§ **Prompt**: Please give back only the lines below from the one containing "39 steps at" to the one containing "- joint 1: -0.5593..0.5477", each repeated word for word, both ends included.

—————

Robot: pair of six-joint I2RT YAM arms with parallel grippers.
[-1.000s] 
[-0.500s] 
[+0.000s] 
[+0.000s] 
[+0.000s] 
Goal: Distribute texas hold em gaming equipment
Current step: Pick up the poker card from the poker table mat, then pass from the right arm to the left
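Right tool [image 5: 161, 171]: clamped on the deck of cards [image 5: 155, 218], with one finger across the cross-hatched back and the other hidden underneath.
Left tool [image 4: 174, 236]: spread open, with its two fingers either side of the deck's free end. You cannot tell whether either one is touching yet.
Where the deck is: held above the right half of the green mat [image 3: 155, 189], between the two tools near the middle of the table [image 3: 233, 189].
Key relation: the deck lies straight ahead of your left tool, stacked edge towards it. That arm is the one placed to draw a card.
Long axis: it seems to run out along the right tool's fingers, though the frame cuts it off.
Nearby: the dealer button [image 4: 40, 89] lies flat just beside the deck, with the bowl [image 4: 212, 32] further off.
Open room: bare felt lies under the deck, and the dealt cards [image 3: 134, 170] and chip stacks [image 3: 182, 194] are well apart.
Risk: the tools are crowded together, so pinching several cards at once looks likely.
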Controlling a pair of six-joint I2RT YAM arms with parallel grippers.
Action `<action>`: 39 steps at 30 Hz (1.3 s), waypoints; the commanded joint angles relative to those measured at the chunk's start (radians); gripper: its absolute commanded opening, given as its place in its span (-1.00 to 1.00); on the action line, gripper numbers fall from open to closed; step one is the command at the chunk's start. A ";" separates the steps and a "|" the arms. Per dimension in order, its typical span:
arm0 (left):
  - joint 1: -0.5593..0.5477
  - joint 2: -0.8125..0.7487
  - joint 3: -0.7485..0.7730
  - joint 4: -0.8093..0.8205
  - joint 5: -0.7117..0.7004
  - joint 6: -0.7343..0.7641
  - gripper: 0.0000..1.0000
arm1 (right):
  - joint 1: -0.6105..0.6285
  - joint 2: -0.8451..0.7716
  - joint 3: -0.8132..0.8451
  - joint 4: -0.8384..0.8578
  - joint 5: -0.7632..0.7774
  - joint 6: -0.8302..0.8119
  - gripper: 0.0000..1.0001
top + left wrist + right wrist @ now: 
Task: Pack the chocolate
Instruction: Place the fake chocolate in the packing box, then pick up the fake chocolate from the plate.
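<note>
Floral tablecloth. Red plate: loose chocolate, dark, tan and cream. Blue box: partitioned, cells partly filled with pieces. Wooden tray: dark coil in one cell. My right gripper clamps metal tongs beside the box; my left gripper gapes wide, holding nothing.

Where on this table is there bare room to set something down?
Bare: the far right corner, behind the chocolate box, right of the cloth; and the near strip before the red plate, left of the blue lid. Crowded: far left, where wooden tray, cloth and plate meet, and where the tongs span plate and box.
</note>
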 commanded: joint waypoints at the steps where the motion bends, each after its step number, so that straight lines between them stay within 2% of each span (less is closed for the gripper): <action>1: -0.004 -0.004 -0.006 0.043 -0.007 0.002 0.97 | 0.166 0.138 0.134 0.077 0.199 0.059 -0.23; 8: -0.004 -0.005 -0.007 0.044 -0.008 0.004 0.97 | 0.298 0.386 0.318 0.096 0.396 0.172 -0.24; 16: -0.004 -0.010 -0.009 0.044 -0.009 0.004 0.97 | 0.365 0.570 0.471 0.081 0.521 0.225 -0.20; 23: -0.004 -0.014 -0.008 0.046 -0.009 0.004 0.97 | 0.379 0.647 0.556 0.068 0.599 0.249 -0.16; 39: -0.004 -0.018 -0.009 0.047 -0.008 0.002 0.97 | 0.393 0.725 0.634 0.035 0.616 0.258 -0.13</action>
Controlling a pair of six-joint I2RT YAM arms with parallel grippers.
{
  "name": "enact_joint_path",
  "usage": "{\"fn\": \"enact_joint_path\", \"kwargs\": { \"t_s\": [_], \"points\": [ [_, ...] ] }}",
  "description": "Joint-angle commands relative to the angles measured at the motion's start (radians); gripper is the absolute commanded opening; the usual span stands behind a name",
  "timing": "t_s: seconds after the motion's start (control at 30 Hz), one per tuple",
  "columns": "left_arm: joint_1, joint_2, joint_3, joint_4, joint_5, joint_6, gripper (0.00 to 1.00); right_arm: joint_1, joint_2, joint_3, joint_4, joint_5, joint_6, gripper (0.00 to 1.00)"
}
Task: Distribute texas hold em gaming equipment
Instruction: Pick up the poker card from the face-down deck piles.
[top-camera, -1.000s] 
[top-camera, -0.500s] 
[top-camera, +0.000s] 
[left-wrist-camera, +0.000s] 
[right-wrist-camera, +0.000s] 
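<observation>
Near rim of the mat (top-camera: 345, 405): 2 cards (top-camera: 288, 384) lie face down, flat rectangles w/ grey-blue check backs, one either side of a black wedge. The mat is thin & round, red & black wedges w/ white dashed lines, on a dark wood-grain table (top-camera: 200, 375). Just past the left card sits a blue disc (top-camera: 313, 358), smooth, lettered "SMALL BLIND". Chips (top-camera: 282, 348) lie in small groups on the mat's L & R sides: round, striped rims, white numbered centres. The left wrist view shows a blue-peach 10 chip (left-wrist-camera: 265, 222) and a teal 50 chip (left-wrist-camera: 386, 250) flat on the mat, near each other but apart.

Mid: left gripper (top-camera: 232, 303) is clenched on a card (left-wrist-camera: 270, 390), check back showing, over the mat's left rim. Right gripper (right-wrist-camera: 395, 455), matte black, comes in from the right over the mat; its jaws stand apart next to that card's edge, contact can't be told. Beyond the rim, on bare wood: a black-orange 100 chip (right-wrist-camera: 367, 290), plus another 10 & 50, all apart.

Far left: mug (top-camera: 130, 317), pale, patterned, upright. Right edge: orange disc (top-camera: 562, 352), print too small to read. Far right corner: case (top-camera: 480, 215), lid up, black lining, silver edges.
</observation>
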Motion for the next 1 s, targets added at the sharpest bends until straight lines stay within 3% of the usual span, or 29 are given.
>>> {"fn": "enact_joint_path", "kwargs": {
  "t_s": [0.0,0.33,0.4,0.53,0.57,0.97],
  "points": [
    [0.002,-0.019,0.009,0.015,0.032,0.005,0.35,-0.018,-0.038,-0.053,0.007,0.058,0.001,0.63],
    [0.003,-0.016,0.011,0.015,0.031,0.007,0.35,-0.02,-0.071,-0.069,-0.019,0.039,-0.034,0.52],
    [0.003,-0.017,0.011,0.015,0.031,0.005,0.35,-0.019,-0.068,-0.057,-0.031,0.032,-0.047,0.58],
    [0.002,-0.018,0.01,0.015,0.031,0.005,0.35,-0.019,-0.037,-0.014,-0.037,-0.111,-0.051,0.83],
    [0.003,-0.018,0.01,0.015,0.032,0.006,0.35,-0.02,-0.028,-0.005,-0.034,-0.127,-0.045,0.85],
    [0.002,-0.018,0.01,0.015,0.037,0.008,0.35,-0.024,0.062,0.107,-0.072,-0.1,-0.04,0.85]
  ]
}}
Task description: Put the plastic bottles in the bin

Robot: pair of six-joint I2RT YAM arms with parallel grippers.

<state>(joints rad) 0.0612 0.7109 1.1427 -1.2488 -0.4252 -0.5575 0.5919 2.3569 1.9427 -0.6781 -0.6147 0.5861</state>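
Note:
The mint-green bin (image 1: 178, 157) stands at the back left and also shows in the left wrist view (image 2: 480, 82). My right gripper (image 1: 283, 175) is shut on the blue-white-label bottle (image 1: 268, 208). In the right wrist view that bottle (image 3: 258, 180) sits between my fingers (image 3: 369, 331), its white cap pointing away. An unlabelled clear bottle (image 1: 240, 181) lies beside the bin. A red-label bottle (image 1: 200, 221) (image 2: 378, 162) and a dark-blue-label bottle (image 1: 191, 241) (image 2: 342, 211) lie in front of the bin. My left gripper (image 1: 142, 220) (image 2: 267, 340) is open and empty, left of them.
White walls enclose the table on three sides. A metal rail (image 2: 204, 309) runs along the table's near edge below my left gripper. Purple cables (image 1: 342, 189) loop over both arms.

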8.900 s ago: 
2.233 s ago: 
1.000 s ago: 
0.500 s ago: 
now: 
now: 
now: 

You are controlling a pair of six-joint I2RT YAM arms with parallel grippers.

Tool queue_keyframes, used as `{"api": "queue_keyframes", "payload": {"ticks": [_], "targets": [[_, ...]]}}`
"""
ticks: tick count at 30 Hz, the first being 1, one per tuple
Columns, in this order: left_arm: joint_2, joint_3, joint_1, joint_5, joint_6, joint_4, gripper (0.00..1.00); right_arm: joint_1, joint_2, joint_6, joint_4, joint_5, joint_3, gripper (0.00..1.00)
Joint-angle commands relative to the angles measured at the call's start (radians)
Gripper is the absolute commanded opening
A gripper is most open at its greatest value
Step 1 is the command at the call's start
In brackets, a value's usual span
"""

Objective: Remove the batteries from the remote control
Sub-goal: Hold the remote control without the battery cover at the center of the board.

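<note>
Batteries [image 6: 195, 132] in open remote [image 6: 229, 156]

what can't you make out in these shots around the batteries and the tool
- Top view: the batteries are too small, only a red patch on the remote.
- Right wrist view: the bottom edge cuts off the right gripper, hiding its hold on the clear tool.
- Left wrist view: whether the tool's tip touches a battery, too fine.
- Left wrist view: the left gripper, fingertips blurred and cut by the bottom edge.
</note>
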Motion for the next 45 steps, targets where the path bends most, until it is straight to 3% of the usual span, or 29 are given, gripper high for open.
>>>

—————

§ **Answer area**:
Action `<action>`: 39 steps at 30 Hz (1.3 s), waypoints; the commanded joint angles relative to those measured at the chunk's start (radians); gripper: its absolute commanded opening, given as its place in its span (-1.00 to 1.00); on the action line, gripper numbers fall from open to closed; step one is the command at the chunk's start. A ";" separates the steps and a "|" the arms. Per dimension in order, its typical span:
arm0 (left):
  - joint 1: -0.5593..0.5477

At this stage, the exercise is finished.